Just like most things in life, the stock market moves in cycles.  Recognizing the secular market trend is an extremely important first step towards understanding what type of investment philosophy is prudent in the medium to long term.

Long term positive market movements allow for a more passive management style.  Whereas long term stagnant or declining periods require a more active approach. This balance of active and passive management styles is best illustrated by the concept of sailing versus rowing.

Sailing

Many advisors who have been in the financial industry for 20 to 30 years have built their careers on a diversified strategic investment philosophy; a long term investment strategy, based on the view that in the long run financial markets give a good rate of return despite periods of volatility or decline.

This way of investing works particularly well during periods of strong market growth referenced above in the raging bull markets of the 80’s and 90’s.  Envision this type of secular bull market where nice advances are being made over the long term, as a period with a strong wind at your back. You can raise the sails and allow the natural market forces to guide your portfolio to solid returns.  Over a 17.5 year period, 1982-2000, the market annualized 16.84%.  There wasn’t much more to do than just be invested, sit back, and watch your portfolio grow.

Rowing

Conversely, during secular bear markets, these tailwinds shift direction and create headwinds that can slow or stop your portfolio progress all together. It is during these periods that you must reign in the sails and cast out your oars in order to row your portfolio forward, actively avoiding market turbulence while seizing short term opportunity.  This is the definition of tactical management.

Tactical portfolio managers constantly measure risk versus reward to efficiently utilize equities, fixed income and cash to control portfolio volatility.

The Lost Decade

Many investors have experienced poor performance over the last 10 years because they are primarily following the same “sailing” strategies best used during a bull market.
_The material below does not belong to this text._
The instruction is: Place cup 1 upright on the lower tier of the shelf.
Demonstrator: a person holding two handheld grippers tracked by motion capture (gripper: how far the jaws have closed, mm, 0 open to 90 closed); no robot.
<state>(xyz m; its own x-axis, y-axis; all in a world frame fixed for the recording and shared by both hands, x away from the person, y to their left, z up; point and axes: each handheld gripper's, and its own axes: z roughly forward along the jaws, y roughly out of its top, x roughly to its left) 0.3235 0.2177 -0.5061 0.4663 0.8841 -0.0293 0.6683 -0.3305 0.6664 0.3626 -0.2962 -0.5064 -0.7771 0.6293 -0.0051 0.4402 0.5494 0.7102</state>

The secular headwinds dictated that they should have included a more active “rowing” strategy to protect themselves in the more volatile and challenging market of this time.

By not recognizing the shift in the market and changing their strategy accordingly, many advisors and their clients lost an entire decade of opportunity.

At South Coast Investment Advisors the concept of tactical management along with the use of alternative investments is hardly a novel concept.  Using tactical managers and hard assets to reduce overall volatility in a portfolio is a strategy our team has used for years.  But for many advisors who grew their practice on the success of the buy and hold strategy through the raging bull markets of the 80’s and 90’s, these concepts are something fairly new.  Many of these same advisors have lacked the flexibility to change investment philosophies as the markets have changed, having left their clients’ portfolios in a sail boat with no wind.  A tactical investment allocation could have painted a very different picture of what the last ten years could have looked like.

Considerations

One of the first things that I tell a new client is that I have no idea what the stock market is going to do tomorrow and I refuse to predict because in some cases I will be wrong.  Much of the movement is based on human emotion.  However, one can prepare their portfolio to be more defensive or more aggressive depending on which way he or she feels the market is going to move.  A bear market tends to call for a more tactical portfolio, and a bull market, a more strategic approach.  By recognizing trends and having flexibility in a plan, we can not only protect principal and purchasing power over time but also achieve consistent returns without the roller coaster ride experience.  It’s time to turn money management back into a positive experience.